In [1]:
import numpy as np
import pandas as pd

In [2]:
np.random.seed(0)

In [3]:
pd.options.mode.copy_on_write = True

# Data Combination

Combining data in pandas is essential for effective data manipulation and analysis. Pandas offers some methods to combine and compare Series or DataFrame objects, each serving different purposes and use cases:

- `pandas.merge`: Similar to performing joins in SQL databases, this method connect rows in DataFrames based on one or more keys, .

- `pandas.concat`: This method concatenates objects along an axis, allowing you to append or combine data structures seamlessly.

- `combine_first`: This method splices together overlapping data, filling in missing values in one object with values from another.

Let's delve a little deeper into each of these methods.

## `merge`

Merge (or join) operations combine datasets by linking rows using one or more keys.

By default, `pandas.merge` performs an inner join on overlapping column names as the keys. However, it's recommended explicitly specify both the join method and the keys. You can do this by passing a column name or a list of columns to be used as keys. If the column names differ between the DataFrames, you can specify them separately using the `left_on` and `right_on` parameters.

Besides the default "inner join", merge supports other join options such as "left", "right", and "outer".

Moreover, to handle overlapping column names, you can use the `suffixes` option to specify strings to append to overlapping names in the left and right DataFrame objects.

The `pandas.merge` method offers a variety of parameters to control its behavior for different scenarios. The most commonly used parameters include:

- `how`: Type of merge to be performed ("left", "right", "outer", "inner").
- `on`: Column or index level names to join on.

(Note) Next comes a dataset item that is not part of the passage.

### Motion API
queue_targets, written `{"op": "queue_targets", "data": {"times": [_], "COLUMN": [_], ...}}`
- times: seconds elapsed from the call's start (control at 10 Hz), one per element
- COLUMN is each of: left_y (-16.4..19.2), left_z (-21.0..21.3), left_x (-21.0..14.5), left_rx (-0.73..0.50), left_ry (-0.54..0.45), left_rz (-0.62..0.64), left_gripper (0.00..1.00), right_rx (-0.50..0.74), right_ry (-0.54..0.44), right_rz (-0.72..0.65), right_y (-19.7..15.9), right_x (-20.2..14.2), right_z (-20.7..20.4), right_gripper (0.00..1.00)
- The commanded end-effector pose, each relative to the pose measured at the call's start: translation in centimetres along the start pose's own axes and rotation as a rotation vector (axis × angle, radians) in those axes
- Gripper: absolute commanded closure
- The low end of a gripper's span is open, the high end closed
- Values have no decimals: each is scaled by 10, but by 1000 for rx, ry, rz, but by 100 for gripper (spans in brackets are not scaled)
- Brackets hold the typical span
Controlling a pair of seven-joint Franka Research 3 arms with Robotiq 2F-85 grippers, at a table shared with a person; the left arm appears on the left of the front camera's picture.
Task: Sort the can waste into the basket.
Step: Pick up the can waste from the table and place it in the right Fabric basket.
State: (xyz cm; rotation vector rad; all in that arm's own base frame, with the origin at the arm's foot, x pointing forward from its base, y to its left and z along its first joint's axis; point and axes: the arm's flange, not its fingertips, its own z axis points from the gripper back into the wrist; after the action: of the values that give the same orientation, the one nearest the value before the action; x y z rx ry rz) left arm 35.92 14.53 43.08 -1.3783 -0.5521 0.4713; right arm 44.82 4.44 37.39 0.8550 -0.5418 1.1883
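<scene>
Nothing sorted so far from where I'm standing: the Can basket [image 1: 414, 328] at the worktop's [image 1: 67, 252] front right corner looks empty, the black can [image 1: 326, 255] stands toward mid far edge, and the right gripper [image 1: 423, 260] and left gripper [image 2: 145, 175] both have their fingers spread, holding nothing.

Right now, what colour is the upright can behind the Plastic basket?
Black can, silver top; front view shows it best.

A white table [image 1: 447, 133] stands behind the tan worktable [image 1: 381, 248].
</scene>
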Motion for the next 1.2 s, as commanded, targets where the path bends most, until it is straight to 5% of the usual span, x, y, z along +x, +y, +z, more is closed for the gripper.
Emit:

These must be found in both DataFrames.
- `left_on`: Column or index level names to join on in the left DataFrame.
- `right_on`: Column or index level names to join on in the right DataFrame.
- `suffixes`: A tuple of string suffixes to apply to overlapping columns.

In [4]:
df1 = pd.DataFrame({'key': ['A', 'B', 'C'], 'value1': [1, 2, 3]})
df1

Unnamed: 0,key,value1
0,A,1
1,B,2
2,C,3


In [5]:
df2 = pd.DataFrame({'key': ['B', 'C', 'D'], 'value2': [4, 5, 6]})
df2

Unnamed: 0,key,value2
0,B,4
1,C,5
2,D,6


In [6]:
# One-to-one inner join

pd.merge(df1, df2, on='key')

Unnamed: 0,key,value1,value2
0,B,2,4
1,C,3,5


In [7]:
# One-to-one left join

pd.merge(df1, df2, on='key', how='left')

Unnamed: 0,key,value1,value2
0,A,1,
1,B,2,4.0
2,C,3,5.0


In [8]:
# One-to-one right join

pd.merge(df1, df2, on='key', how='right')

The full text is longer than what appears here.